Segment Start: Supplied data

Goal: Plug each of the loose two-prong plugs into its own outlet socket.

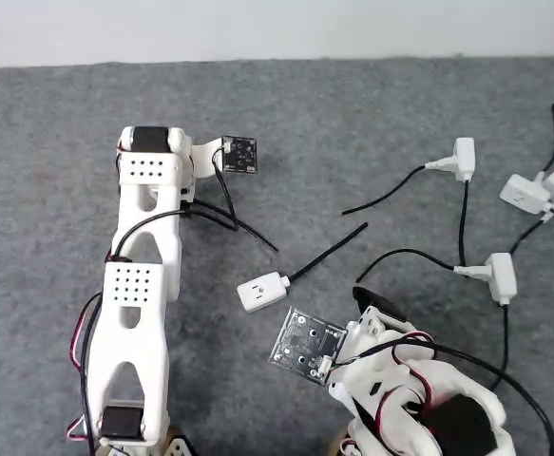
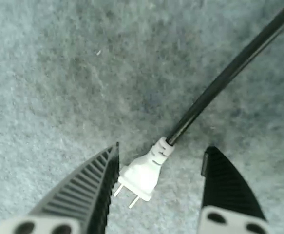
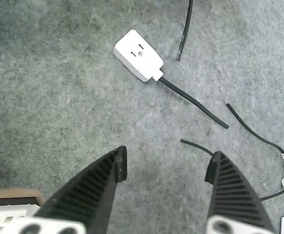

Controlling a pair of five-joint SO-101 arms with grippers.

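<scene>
The left gripper (image 2: 163, 147) hung low over the grey carpet (image 2: 59, 73) with its fingers spread apart. A white two-prong plug (image 2: 142, 176) lay flat between them, just beside one finger. Its long axis ran slantwise to the fingers, prongs pointing back toward the wrist, and its black cord (image 2: 219, 83) trailed away past the fingertips. The right gripper (image 3: 168, 152) was likewise spread and empty, with a white outlet socket (image 3: 138, 62) lying face up ahead of it.
</scene>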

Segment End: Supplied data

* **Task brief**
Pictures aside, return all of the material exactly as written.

* **Result of this exercise**
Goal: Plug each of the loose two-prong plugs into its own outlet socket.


Controlling a pair of five-joint SO-101 arms with grippers.

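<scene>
The left gripper (image 2: 163, 147) hung low over the grey carpet (image 2: 59, 73) with its fingers spread apart. A white two-prong plug (image 2: 142, 176) lay flat between them, just beside one finger. Its long axis ran slantwise to the fingers, prongs pointing back toward the wrist, and its black cord (image 2: 219, 83) trailed away past the fingertips. The right gripper (image 3: 168, 152) was likewise spread and empty, with a white outlet socket (image 3: 138, 62) lying face up ahead of it.
</scene>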

That brings the answer to completion.